_AIM OF THE TASK_
Your response to the data below should hold nothing except the lines from the one containing "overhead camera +" down to the one containing "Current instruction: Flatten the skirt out", reproduced exactly and without pictures.

-- DATA EXCERPT follows --

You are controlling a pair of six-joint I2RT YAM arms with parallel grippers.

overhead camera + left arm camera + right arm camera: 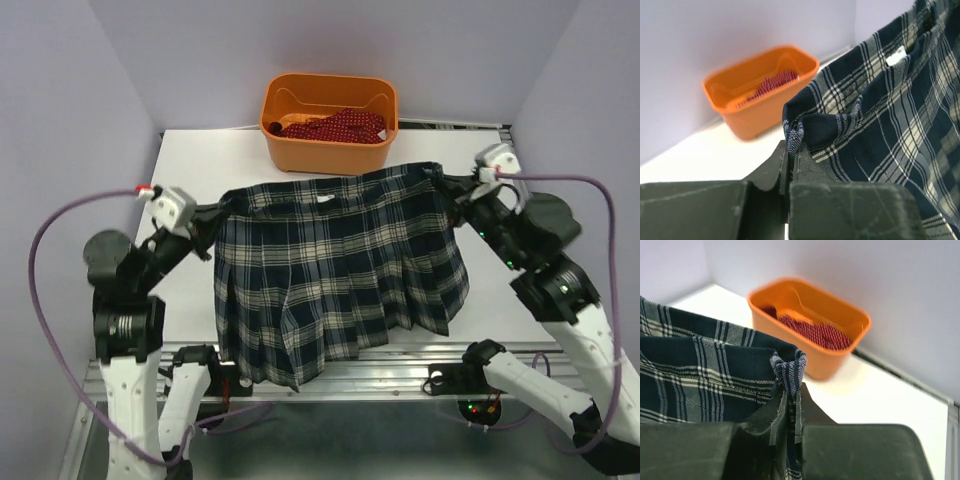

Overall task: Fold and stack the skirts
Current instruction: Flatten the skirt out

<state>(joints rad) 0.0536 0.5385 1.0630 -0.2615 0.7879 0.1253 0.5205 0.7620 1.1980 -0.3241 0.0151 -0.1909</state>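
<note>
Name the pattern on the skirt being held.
The skirt: navy-green tartan, thin white lines; top external view.

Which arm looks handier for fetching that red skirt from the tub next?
Right, marginally: the right gripper seems nearer the orange tub holding the red skirt. Both it and the left gripper are shut on the tartan skirt, though.

Orange plastic tub (328,152): sits at 12 o'clock on the table, upright, a rounded rectangle with one long side facing 6 o'clock. It is near the back wall.

Table top (195,165): white and matte, showing at 9 and 3 o'clock.

Slotted aluminium rail (400,358): runs along the 6 o'clock edge. A second metal strip (455,125) lies at about 1 o'clock, just right of the tub.

Walls (170,50): pale lavender, standing at 9, 12 and 3 o'clock.
</note>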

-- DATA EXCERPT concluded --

_WRITTEN SOLUTION_
overhead camera + left arm camera + right arm camera: 

Overall task: Fold and stack the skirts
Current instruction: Flatten the skirt out

This concludes the response.